Потому что в материнской культуре это чувство запрещено полностью. В отличие от других — легализованных, например, злость на ребенка, выгорание от общения с этим грубым дикобразом и даже ненависть в моментах острого напряжения. Об этом можно писать и говорить открыто. Но не о брезгливости и отвращении. Они за чертой: женщина, которой противен собственный ребенок, в общественном сознании уже не мать, а монстр какой-то. Поэтому мамы не проговаривают это никогда и ни с кем, вытесняют и получают обратно в единственной разрешенной форме — в форме заботы о гигиене ребенка. Месяцами идет война за душ и чистые футболки, которую она искренне считает воспитанием. Сын же за этим «воспитанием» слышит: «ты мне противен». Подростки считывают невербальные послания лучше взрослых… и они не ошибаются.
Откуда же берется это противное чувство? Попробую разложить причины и показать вам, что и этот «пожар идет по плану».
Самая базовая причина — биологическая. Мать опознает запах своего ребенка с момента рождения и первого к нему прикосновения, это подтверждено широко известными исследованиями. Их продолжение однако распиарено значительно слабее: с началом пубертата переносимость запаха разнополых родственников падает. Эволюционная психология определяет это как защиту от инбридинга. Сразу оговорюсь, потому что вы вправе знать цену аргумента: убедительнее всего этот эффект показан для пар отец-дочь и для сиблингов, выборки в исследованиях небольшие, для пары мать-сын данных меньше. То есть перед нами рабочая гипотеза, а не стопроцентно доказанный закон. Но матери описывают ровно это: в комнате пахнет чужим взрослым человеком. Никакой любовью и никаким воспитанием обоняние не переубеждается.
Следующий уровень — инцестуозный барьер. Вся телесная близость предыдущих десяти лет — объятия, возня, засыпание рядом — была возможна, потому что тело ребенка асексуально. Мужское тело сына автоматически ставит эту близость под запрет, и психика закрывает ее самым грубым доступным способом. Отвращение не умеет различать материнское объятие и женское сексуальное переживание — это слишком тонкая работа, в то время как можно просто перекрыть канал целиком. Важно понимать, что этот процесс идет в обход сознания: мать не принимает решения перестать обниматься. Она однажды обнаруживает, что объятий между ней и ее растущим сыном давно нет, и не может вспомнить, когда и почему они закончились. Сын же, как правило, помнит.
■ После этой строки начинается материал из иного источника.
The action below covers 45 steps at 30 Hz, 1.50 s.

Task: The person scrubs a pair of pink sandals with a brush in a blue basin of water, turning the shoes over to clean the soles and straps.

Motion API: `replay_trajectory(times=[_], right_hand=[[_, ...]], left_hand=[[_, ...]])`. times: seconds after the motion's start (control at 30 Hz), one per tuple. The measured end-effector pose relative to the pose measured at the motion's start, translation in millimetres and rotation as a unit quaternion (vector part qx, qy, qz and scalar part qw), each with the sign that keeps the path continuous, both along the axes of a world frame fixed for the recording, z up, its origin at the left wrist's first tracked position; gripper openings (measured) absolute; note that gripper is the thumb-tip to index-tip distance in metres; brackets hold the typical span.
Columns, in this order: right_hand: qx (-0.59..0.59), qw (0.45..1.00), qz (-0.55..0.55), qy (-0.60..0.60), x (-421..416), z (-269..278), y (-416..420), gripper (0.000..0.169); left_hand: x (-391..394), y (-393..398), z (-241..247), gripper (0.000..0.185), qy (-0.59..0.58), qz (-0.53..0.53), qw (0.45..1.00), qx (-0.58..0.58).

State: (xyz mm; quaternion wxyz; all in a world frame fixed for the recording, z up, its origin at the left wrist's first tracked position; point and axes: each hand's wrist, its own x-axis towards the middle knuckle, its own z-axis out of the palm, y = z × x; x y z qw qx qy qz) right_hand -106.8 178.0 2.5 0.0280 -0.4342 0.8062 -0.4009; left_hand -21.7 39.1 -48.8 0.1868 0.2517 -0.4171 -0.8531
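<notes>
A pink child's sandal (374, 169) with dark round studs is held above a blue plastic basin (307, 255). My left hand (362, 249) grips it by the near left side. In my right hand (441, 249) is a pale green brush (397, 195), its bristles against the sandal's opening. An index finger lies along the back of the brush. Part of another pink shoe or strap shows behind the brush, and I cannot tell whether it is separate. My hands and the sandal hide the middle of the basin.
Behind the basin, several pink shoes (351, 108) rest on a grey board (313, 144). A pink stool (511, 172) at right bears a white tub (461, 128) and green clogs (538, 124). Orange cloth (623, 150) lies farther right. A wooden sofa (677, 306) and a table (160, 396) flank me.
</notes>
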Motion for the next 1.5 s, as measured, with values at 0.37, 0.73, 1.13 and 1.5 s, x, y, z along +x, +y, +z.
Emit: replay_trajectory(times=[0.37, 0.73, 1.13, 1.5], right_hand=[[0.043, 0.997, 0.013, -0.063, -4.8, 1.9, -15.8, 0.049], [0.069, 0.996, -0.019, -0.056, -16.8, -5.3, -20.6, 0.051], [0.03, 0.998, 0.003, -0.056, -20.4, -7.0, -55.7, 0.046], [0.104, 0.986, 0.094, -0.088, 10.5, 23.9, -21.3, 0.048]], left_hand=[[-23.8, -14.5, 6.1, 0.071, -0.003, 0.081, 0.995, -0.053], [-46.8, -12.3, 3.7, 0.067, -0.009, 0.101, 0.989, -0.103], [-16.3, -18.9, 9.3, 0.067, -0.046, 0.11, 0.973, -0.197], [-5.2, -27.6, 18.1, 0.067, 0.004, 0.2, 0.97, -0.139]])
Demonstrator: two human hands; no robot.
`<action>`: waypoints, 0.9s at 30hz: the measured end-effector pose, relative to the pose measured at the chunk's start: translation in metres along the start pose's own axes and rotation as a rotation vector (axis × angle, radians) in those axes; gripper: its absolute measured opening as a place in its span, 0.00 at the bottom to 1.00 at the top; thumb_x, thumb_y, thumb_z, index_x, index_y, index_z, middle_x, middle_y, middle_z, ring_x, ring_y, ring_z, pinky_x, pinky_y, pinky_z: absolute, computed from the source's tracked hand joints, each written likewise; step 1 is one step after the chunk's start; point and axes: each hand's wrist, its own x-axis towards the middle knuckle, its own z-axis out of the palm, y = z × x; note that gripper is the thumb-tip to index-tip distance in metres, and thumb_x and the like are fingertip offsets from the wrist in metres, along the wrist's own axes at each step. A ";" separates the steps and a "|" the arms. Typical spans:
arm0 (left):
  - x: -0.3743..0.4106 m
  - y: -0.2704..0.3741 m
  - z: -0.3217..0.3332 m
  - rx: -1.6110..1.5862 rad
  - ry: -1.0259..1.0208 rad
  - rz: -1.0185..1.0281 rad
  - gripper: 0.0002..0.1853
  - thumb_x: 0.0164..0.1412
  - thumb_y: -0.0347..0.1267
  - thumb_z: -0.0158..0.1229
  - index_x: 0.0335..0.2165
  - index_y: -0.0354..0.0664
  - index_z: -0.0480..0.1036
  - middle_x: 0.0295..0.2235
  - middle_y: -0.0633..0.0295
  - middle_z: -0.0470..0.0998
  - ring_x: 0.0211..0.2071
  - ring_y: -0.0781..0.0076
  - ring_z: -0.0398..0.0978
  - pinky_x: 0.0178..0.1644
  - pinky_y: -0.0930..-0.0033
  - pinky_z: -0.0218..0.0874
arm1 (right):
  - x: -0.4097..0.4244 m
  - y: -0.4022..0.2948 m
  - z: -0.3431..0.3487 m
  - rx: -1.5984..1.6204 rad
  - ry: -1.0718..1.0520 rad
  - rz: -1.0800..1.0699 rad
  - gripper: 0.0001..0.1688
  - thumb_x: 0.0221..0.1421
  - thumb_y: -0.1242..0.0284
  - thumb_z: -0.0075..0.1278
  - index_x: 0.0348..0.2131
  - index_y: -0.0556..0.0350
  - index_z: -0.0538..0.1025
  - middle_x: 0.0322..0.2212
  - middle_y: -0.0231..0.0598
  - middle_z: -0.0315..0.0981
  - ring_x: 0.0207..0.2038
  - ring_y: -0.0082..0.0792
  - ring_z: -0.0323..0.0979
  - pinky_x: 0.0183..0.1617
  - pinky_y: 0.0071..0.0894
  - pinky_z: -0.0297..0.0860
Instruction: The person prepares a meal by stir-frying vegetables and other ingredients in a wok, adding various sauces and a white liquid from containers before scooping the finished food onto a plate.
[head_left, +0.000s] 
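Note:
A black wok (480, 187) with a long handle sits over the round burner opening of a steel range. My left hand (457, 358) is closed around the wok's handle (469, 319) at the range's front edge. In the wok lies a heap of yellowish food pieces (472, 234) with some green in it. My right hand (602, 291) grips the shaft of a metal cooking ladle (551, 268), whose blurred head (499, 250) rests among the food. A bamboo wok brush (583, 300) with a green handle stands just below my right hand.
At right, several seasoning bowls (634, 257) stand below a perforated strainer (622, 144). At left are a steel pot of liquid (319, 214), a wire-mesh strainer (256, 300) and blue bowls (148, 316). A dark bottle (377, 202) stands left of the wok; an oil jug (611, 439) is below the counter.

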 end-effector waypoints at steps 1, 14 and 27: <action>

Следующая причина лежит на индивидуальном уровне каждой матери. К выросшему сыну «переезжает» вся история её телесных отношений с мужчинами: с отцом, партнерами, память обо всех нежелательных прикосновениях. Пока сын был ребенком, эта история его не касалась. Зато молодого мужчину, в которого он постепенно превращается, касается напрямую, а сам перенос происходит снова в обход сознания матери. Особенно тяжело бывает, если в ее опыте было насилие, тем более пережитое в возрасте, которого сейчас достиг сын. Тогда отвращение к сыновней телесности становится настолько сильным, что пугает ее саму. Работать в таких случаях приходится с историей женщины, а сын в этой конструкции выступает только как триггер.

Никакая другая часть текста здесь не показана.